I'm sure that I'm not the first one running into this issue but I currently cant find a proper solution. Image following JSON data:
[
"Config": {
"Hostname": "XXHost",
"ExposedPorts": {
"1/tcp": {},
"2/tcp": {},
"3/tcp": {},
"4/tcp": {},
"5/tcp": {}
},
}
]
Splunk allows it to query the hostname using myQuery | table Config.Hostname
but my usecase requires to query all exposed ports. When I take a look into the extracted fields at the left side, it seems like splunk skips all dicts without content (even if the childs are empty). Therefore the whole ExposedPorts dict is not available. Further more: until now I have no idea how to query dict names instead of the value.
Sidenote: I used INDEXED_EXTRACTIONS = JSON
because the LINE_BREAKER
option wasn't able to split the json events correctly (they are logged one per line separated by \n). Due to the indexed-time extraction there is no _raw field I can throw a fancy regex at. The data I am talking about is the output of docker inspect XXXX
just in case one is going to reproduce it.
Hi @mertox,
In your python script if you change your line of code to below:
data = {"data" : data}
f.write( json.dumps(data, sort_keys=True)+'\n' )

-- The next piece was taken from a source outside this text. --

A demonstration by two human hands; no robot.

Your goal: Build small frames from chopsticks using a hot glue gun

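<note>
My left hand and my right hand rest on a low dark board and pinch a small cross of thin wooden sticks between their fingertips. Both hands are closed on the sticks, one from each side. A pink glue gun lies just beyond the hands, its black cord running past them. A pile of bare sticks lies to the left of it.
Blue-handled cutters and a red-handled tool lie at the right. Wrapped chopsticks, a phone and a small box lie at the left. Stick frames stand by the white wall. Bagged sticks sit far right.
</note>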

Try the above code. Hope this helps!!!
Hi @mertox,
It would be easiest solution if you can change anything on source where event is being generated. Make the event event perfect JSON and Splunk will handle rest very easily.
If that is not possible then you would required to write regex to extract all fields.
The data is written by a python script which dumps the restults using
f.write( json.dumps(data, sort_keys=True)+'\n' )
To my understanding this is the best way to do it...